Arte de libre disposición

El Patio Herreriano albergó una ‘wikimaratón’ que reforzó su visibilidad en Internet

Arte de libre disposición
VIRGINIA T. FERNÁNDEZVALLADOLID

Cada vez más, para bien o para mal, especialmente las nuevas generaciones, se acude a Wikipedia para obtener información. Las entradas de la descomunal enciclopedia abierta en la red de redes suelen aparecer entre los primeros resultados de los buscadores. Pero parece que existen lagunas en el sector cultural en lo que se refiere a presencia virtual de instituciones y artistas, algo grave si se tiene en cuenta la importancia de estar en Internet para no ser invisible a ojos del mundo globalizado. Por ello, Culturatorium, empresa vallisoletana que trabaja para promover la cultura libre y participativa, en colaboración con Wikimedia España, organizó ayer en el Museo Patio Herreriano de Valladolid el I Wikimaratón por la visibilidad de los artistas, un encuentro de edición colectiva que contribuyó a incrementar la relevancia virtual de los fondos del museo.
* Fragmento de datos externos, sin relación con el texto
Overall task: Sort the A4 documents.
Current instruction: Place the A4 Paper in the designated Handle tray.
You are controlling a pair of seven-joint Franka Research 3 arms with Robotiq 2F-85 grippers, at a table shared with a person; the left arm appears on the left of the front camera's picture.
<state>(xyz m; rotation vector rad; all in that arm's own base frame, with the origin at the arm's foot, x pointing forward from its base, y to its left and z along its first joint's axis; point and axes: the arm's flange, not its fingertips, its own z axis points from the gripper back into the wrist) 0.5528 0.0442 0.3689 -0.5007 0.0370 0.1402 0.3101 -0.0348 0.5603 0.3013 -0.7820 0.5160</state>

Hannah Collins, Esther Pizarro, Ignacio Llamas, Carmen Calvo, Marina Núñez, María Gómez, Concha Pérez, Ángela de la Cruz o Montserrat Soto, artistas de la colección del MPH, fueron algunos de los creadores contemporáneos que vieron reforzada su existencia digital gracias a los artículos subidos al santuario del conocimiento por participantes en un evento que duró todo el día. «En Wikipedia hay mucho contenido histórico, por ejemplo, pero una desconexión con la realidad artística, social y cultural que se está viviendo. Mucho de esto no está incluido. A veces, ni las instituciones saben que pueden editar artículos y utilizarla como herramienta de difusión cultural», explicaba ayer Virginia Díez, fundadora de Culturatorium.
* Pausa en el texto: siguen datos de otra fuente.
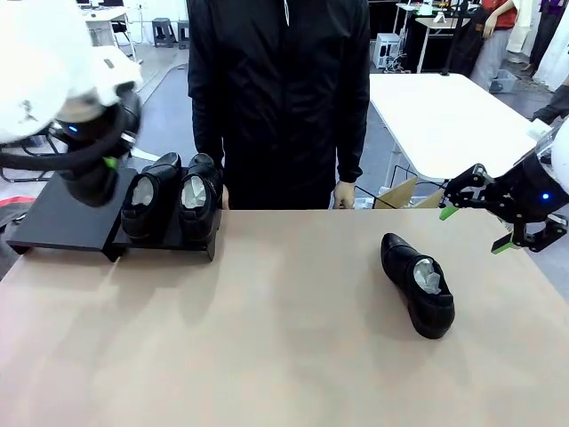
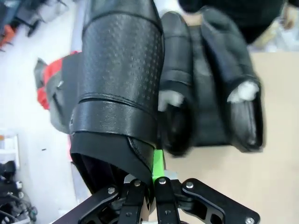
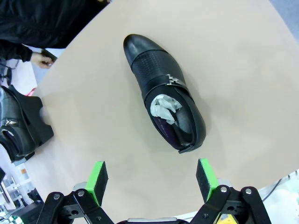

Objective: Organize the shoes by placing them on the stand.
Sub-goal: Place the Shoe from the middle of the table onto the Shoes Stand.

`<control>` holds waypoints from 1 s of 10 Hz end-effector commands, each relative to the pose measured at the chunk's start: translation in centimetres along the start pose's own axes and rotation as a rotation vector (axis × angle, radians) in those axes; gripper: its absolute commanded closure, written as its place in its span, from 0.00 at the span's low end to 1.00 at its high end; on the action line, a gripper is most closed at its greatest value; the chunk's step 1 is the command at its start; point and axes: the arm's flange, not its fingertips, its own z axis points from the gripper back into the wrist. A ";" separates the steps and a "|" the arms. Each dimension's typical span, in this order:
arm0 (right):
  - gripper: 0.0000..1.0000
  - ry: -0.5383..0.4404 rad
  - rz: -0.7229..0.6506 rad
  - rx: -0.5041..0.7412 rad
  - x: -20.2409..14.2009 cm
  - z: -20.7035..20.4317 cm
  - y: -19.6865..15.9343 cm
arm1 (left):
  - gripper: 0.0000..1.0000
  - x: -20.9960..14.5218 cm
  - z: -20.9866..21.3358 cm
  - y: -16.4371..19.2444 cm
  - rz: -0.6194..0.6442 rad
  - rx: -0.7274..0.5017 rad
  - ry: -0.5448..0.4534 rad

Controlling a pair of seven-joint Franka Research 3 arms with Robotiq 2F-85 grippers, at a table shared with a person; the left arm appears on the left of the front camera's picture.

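Note:
My left gripper (image 2: pixel 152 173) is shut on the heel rim of a black glossy shoe (image 2: pixel 121 79), which hangs above the left section of the black stand (image 1: pixel 62 222). In the front view that held shoe (image 1: pixel 89 182) shows as a dark shape under the left arm. Two shoes (image 1: pixel 145 203) (image 1: pixel 200 197) with white paper inside sit side by side on the stand's right section. Another shoe (image 1: pixel 418 285) lies on the tan table at the right, toe pointing away. Above and right of it hovers my right gripper (image 1: pixel 476 227), open, with that shoe (image 3: pixel 163 107) lying below its green pads (image 3: pixel 98 179).
A person in a black jacket (image 1: pixel 280 98) stands at the far edge, one hand (image 1: pixel 343 194) near the table. A white table (image 1: pixel 453 116) and a cardboard box (image 1: pixel 400 191) are behind at the right. The tan tabletop (image 1: pixel 267 338) is bare in the middle and front.

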 end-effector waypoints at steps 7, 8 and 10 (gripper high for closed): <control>0.00 0.004 0.010 0.008 0.1 0.1 0.0 | 1.00 2.1 -10.5 9.2 -0.008 0.105 0.054; 0.00 0.004 0.010 0.008 0.1 0.1 0.0 | 1.00 1.8 -12.2 9.6 -0.030 0.118 0.056; 0.00 0.004 0.010 0.008 0.1 0.1 0.0 | 1.00 0.7 -13.8 9.7 -0.040 0.152 0.086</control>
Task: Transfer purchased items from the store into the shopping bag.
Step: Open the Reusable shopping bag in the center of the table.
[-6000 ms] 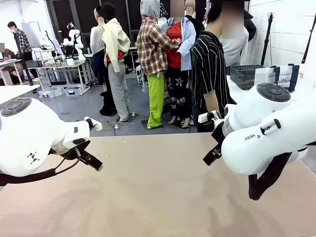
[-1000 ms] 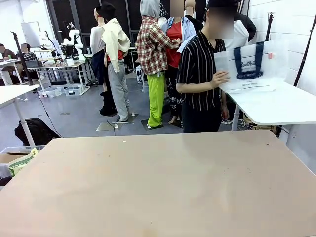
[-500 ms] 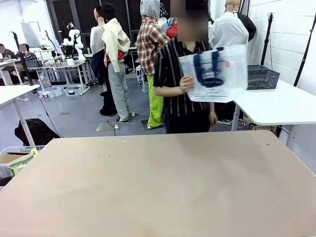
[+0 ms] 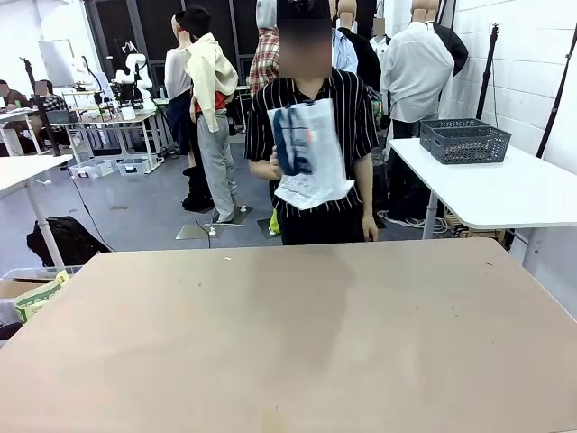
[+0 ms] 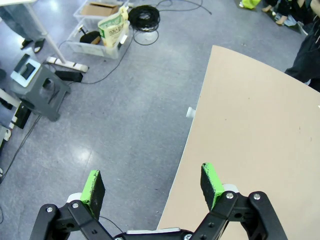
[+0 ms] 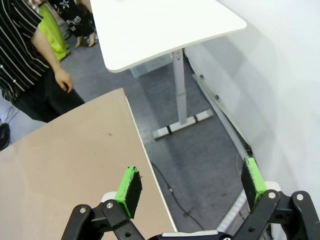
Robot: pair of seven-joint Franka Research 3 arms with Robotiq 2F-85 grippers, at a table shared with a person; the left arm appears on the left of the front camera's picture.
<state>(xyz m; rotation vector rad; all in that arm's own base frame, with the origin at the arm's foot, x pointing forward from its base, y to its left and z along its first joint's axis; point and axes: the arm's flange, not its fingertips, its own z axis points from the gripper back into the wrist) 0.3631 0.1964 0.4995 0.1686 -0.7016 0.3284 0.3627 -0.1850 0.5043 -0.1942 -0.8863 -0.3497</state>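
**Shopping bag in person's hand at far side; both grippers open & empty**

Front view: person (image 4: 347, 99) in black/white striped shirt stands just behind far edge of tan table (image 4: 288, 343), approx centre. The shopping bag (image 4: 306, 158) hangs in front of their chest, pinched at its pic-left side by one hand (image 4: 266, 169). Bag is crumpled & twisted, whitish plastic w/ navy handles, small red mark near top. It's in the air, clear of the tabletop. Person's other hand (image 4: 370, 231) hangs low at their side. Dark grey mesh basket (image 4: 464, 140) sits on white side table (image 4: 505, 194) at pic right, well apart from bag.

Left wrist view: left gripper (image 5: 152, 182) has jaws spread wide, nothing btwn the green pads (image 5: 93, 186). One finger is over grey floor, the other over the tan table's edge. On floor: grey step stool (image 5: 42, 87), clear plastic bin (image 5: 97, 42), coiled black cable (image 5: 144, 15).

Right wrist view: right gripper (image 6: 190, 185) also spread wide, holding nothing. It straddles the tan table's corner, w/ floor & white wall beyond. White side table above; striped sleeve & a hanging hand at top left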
Además, «como herramienta colaborativa, es un reflejo de la sociedad», añadía Díez, razón por la que la plataforma está ligada «a las tendencias sociales que más interés acaparan», y genera sobre todo textos relacionados con lo que más se ve en los medios de comunicación (política, fútbol) y no tantos artículos vinculados a la cultura. Iniciativas como la de ayer, menos frecuentes en España que en otros países, tratan de revertir esta dinámica.

Usuarios habituales

Los asistentes al wikimaratón eran usuarios habituales de la enciclopedia picados por la curiosidad de cómo se participa activamente. Aprendieron a editar y tuvieron a su disposición la biblioteca del museo para documentarse. «Con que hoy surjan unos pocos activistas culturales me doy por satisfecha», analizaba la gestora cultural, anhelando que la cita ayudara a engrosar las filas de los 17.000 editores habituales que conforman la comunidad de wikipedistas de contenidos en español, según datos de Wikimedia España.
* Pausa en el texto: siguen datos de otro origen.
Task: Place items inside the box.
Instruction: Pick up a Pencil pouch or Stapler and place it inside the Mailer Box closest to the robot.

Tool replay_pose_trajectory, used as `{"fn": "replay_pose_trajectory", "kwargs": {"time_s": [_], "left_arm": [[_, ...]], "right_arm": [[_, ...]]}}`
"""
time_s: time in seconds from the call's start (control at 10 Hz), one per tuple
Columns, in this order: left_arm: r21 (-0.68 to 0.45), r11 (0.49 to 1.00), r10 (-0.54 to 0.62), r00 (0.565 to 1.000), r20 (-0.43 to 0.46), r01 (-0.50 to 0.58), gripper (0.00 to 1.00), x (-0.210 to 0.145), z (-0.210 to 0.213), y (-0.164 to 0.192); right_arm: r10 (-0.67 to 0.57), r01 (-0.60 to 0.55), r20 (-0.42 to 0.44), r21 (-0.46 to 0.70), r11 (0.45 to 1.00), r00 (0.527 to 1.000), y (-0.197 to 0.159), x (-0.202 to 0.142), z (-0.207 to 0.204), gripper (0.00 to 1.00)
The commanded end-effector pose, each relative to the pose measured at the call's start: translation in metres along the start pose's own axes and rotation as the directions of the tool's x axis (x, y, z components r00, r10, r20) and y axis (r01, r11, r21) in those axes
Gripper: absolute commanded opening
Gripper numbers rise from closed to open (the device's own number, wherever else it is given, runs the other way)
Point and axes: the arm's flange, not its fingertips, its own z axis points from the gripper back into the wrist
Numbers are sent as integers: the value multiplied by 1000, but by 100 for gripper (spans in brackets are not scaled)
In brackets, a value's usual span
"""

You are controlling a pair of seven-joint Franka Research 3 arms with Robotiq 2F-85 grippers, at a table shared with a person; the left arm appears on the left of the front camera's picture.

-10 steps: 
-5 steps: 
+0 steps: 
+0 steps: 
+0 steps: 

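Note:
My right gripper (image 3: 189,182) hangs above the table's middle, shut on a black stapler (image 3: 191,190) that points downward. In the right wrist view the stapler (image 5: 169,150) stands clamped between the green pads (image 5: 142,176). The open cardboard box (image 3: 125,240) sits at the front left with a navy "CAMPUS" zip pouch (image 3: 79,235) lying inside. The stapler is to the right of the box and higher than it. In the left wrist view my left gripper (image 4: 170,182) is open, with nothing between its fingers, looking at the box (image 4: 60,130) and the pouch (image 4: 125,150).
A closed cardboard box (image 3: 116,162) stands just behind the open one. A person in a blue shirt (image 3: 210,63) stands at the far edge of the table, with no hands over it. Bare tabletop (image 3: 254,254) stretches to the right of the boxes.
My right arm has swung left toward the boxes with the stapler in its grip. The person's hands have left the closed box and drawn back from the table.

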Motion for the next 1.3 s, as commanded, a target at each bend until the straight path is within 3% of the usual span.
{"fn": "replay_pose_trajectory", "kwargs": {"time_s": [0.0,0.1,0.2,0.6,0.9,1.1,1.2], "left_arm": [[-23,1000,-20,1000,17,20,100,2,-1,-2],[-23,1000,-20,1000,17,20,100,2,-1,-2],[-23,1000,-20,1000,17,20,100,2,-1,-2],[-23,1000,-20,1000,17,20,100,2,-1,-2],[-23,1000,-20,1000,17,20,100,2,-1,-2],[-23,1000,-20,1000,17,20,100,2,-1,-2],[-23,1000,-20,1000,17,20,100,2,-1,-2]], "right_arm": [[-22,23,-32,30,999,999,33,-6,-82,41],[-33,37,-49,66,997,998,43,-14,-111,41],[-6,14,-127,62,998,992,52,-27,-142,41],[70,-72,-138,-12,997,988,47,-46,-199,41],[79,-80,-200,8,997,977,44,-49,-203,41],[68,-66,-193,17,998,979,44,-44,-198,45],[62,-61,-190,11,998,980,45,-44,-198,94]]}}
No es casualidad que ayer se escribieran muchos artículos sobre mujeres. Marta Álvarez comisarió la propuesta de creadores sobre los que aportar información. Y en el listado de sugerencias, centrado en artistas con nula o poca presencia en el portal, había una gran cantidad de nombres femeninos. No por una elección gratuita; está demostrado que hay mucha menos documentación sobre figuras femeninas por el simple hecho de que tan solo un 15% de quien edita son mujeres. El sesgo de género de la microsociedad que representa Wikipedia se vio un poco compensado a lo largo de la jornada de creación colectiva de ayer.